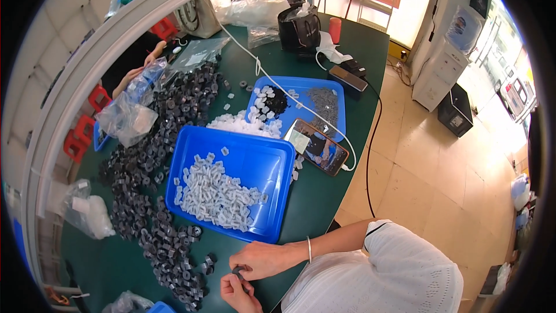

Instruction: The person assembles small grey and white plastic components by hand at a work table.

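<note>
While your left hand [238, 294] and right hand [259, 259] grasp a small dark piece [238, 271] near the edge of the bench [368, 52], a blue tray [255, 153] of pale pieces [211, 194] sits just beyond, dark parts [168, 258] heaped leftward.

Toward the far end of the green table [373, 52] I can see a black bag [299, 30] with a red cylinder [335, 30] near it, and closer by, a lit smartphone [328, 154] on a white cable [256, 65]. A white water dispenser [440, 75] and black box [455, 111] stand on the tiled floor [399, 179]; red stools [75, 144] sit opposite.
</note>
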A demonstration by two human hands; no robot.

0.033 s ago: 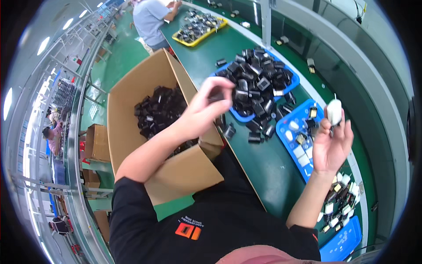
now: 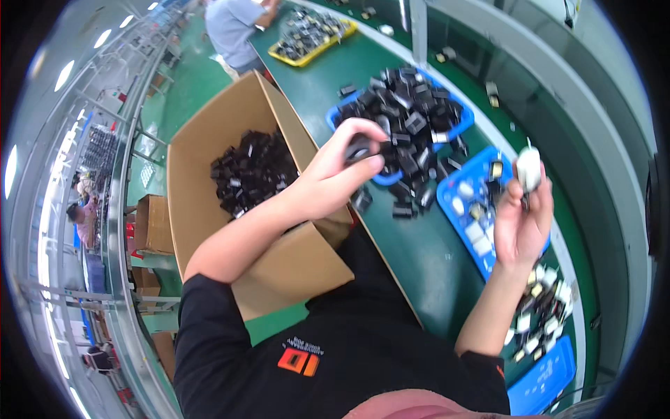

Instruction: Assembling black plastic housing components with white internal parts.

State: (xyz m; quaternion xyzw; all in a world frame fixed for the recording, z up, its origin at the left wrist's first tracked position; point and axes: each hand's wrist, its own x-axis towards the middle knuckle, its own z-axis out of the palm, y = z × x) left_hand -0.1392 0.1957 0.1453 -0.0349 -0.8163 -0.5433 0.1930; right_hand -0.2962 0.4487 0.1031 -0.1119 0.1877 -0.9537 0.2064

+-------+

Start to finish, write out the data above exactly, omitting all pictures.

Instruction: The person assembles small grey and white plastic components by hand at a work table.

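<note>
While your left hand [238, 294] and right hand [259, 259] grasp a small dark piece [238, 271] near the edge of the bench [368, 52], a blue tray [255, 153] of pale pieces [211, 194] sits just beyond, dark parts [168, 258] heaped leftward.

Toward the far end of the green table [373, 52] I can see a black bag [299, 30] with a red cylinder [335, 30] near it, and closer by, a lit smartphone [328, 154] on a white cable [256, 65]. A white water dispenser [440, 75] and black box [455, 111] stand on the tiled floor [399, 179]; red stools [75, 144] sit opposite.
</note>
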A demonstration by two human hands; no robot.

0.033 s ago: 
now: 

Instruction: Assembling black plastic housing components with white internal parts.

State: (xyz m; quaternion xyzw; all in a world frame fixed for the recording, z up, its origin at the left wrist's first tracked position; point and axes: each hand's wrist, its own x-axis towards the middle knuckle, its own z-axis out of the palm, y = z × x) left_hand -0.1392 0.1957 0.1453 -0.0349 -0.8163 -0.5433 0.1930; right_hand -0.2962 0.4487 0.1031 -0.1119 0.1877 -0.9537 0.2064

The output is now complete.